[Opening Exercise material section]

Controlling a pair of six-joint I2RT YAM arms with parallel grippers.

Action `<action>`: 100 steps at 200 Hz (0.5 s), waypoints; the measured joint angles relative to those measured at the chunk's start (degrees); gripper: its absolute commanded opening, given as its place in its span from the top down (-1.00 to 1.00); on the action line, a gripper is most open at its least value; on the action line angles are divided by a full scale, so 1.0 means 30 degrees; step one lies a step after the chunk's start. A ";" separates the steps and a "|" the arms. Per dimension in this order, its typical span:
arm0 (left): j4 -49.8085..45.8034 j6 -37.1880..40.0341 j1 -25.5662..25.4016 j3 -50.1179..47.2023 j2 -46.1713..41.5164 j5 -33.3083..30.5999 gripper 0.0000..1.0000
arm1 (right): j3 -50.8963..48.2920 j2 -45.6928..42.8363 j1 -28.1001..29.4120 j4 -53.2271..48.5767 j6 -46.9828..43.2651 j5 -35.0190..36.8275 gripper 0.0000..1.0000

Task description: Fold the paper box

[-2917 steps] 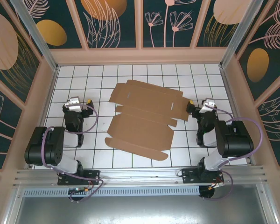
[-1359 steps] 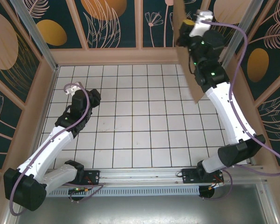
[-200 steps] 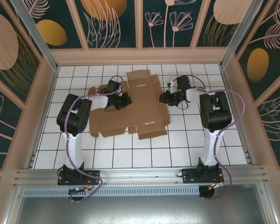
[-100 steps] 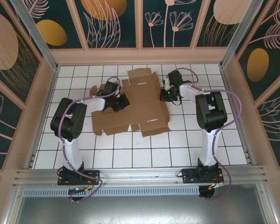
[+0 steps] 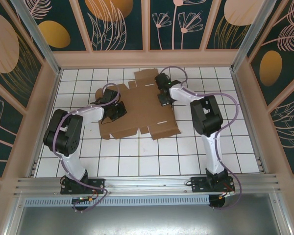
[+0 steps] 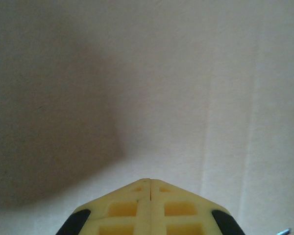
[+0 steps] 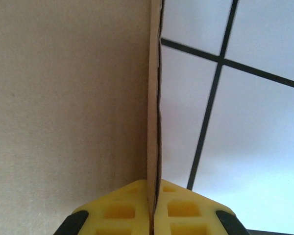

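Observation:
The paper box (image 5: 147, 112) lies mostly flat as a brown cardboard sheet on the white tiled table, at its middle and far part. My right gripper (image 5: 162, 99) is at the sheet's upper right. In the right wrist view its yellow fingers (image 7: 186, 208) are shut on a thin cardboard flap (image 7: 154, 107) seen edge-on, with the box's face (image 7: 63, 98) to the left. My left gripper (image 5: 115, 111) is over the sheet's left part. In the left wrist view its fingers (image 6: 122, 208) are shut with nothing between them, and the tip is close to the bare cardboard (image 6: 186, 73).
White tiles (image 5: 137, 161) run from the box to the near rail (image 5: 147, 183). Pink side walls (image 5: 242, 107) and a back wall (image 5: 147, 58) enclose the table. Both arms bend out over the table from their bases at the near edge.
My right gripper has shut on the box's right flap and moved left over the sheet, lifting that flap. The left gripper stays shut on the left part.

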 measured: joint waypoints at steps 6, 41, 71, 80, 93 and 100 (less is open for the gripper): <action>-0.0029 0.0000 0.0000 0.0000 0.0073 -0.0007 1.00 | 0.0168 0.0175 0.0291 -0.0066 -0.0058 0.0670 0.85; -0.0007 0.0000 0.0000 0.0000 0.0087 -0.0015 1.00 | 0.0408 0.0831 0.1421 -0.0036 -0.0503 0.3716 0.85; 0.0015 0.0000 0.0000 0.0000 0.0087 -0.0007 1.00 | 0.0408 0.0954 0.1705 -0.0044 -0.0699 0.4539 0.84; 0.0015 0.0000 0.0000 0.0000 0.0087 -0.0007 1.00 | 0.0401 0.0954 0.1683 -0.0036 -0.0750 0.4524 0.83; 0.0007 0.0000 0.0000 0.0000 0.0087 -0.0007 1.00 | 0.0357 0.0903 0.1610 0.0036 -0.0838 0.4335 0.80; 0.0015 0.0000 0.0000 0.0000 0.0087 -0.0007 1.00 | 0.0226 0.0780 0.1523 0.0175 -0.0911 0.4073 0.78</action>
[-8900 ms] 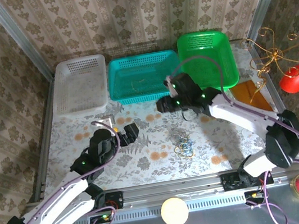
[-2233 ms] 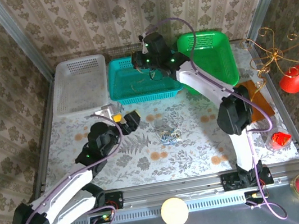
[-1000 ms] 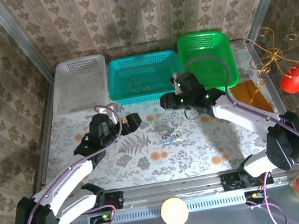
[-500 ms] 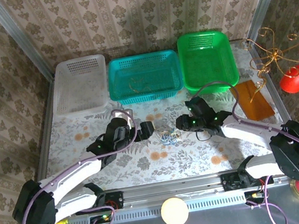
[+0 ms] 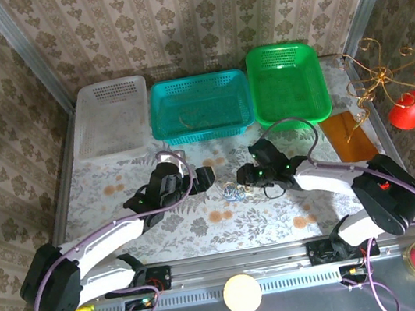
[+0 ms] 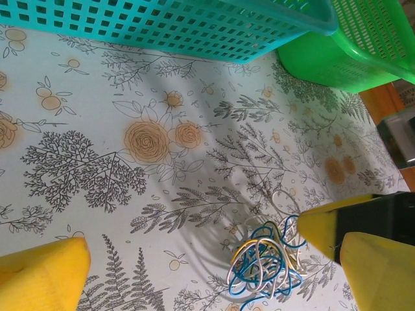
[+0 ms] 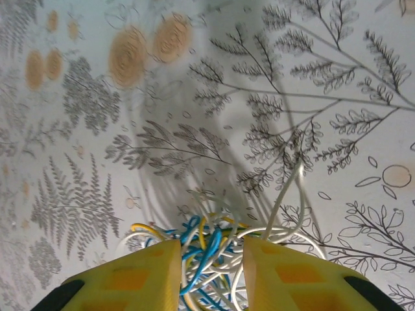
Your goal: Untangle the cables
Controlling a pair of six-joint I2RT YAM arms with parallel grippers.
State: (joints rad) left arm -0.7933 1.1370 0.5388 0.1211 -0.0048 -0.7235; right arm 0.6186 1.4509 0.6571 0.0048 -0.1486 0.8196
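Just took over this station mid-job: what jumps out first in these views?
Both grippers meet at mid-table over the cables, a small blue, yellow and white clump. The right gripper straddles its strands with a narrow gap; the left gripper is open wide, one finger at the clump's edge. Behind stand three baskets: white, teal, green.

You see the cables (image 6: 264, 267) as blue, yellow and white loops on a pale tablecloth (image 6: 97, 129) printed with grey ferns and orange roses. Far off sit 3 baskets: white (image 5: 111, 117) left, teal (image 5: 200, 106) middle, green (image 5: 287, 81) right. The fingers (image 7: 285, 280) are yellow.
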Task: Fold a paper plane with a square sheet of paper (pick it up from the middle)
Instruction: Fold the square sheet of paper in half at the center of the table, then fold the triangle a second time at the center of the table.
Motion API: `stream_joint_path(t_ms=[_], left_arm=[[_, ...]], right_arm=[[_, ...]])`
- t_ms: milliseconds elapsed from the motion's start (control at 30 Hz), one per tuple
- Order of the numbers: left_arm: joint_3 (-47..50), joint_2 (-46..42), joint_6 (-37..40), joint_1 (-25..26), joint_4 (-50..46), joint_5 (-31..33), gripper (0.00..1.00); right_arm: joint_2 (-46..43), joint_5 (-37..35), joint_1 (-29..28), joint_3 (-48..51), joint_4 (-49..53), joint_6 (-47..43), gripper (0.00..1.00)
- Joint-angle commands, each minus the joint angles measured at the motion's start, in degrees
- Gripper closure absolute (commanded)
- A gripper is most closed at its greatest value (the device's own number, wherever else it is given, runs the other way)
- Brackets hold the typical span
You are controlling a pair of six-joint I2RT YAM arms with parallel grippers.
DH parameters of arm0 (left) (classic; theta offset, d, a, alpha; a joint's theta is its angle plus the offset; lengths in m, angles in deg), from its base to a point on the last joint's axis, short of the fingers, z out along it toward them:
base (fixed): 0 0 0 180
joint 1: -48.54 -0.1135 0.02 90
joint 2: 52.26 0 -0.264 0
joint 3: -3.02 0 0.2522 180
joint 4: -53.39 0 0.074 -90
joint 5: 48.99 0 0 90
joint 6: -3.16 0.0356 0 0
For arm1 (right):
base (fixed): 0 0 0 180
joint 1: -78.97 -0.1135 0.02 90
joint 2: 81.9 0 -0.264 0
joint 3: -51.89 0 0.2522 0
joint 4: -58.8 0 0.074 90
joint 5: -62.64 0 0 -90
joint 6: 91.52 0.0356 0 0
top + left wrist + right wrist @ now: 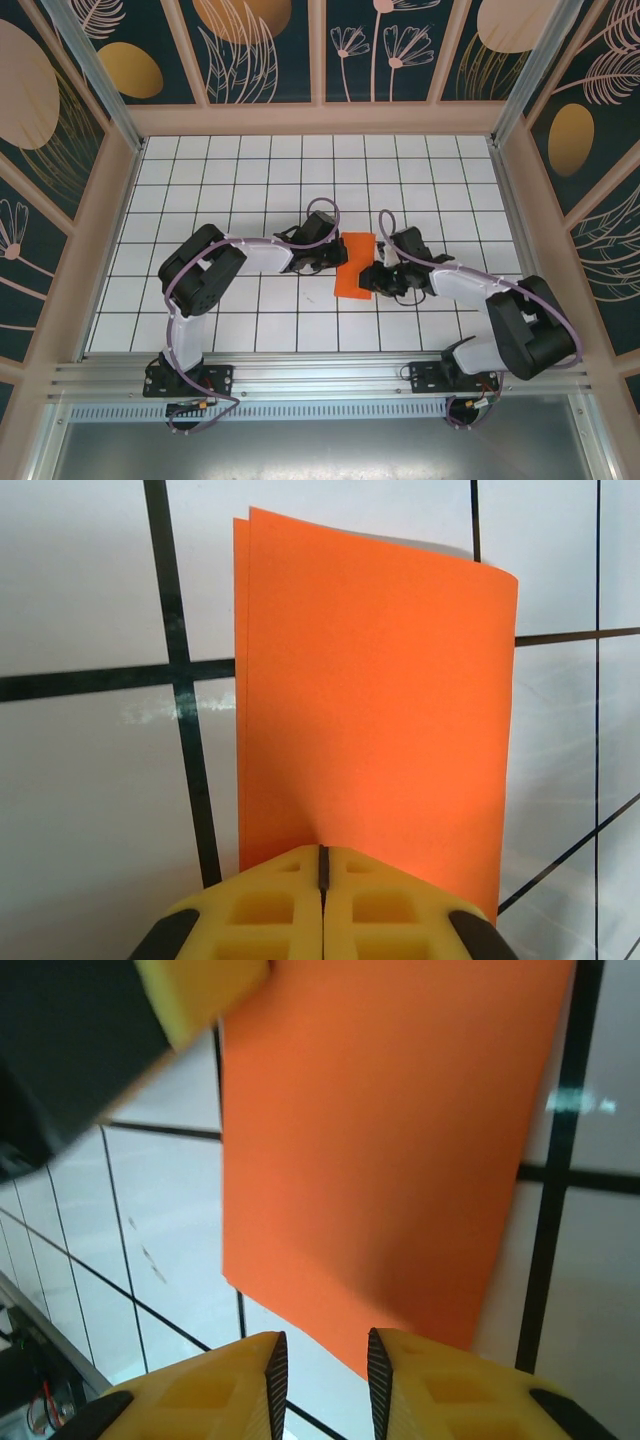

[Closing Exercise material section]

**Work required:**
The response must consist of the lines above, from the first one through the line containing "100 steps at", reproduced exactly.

**Response for this exercise:**
Controlling a pair of six-joint I2RT YAM arms with parallel grippers.

Action `<action>`: 100 steps at 200 Hz (0.5 s), waypoints; the measured joint angles relative to those measured at the chunk's start (degrees); gripper: its absolute commanded opening, given as its place in its span from the top down (-1.00 to 1.00); on the action line, a gripper is most open at its least value; on the action line angles are divided by a full scale, so 1.0 means 30 degrees; step one lies a step after the chunk's start. A ";" separates the steps and a "|" the arms. Per dimension in this order, its typical span:

No more output is required for this exercise.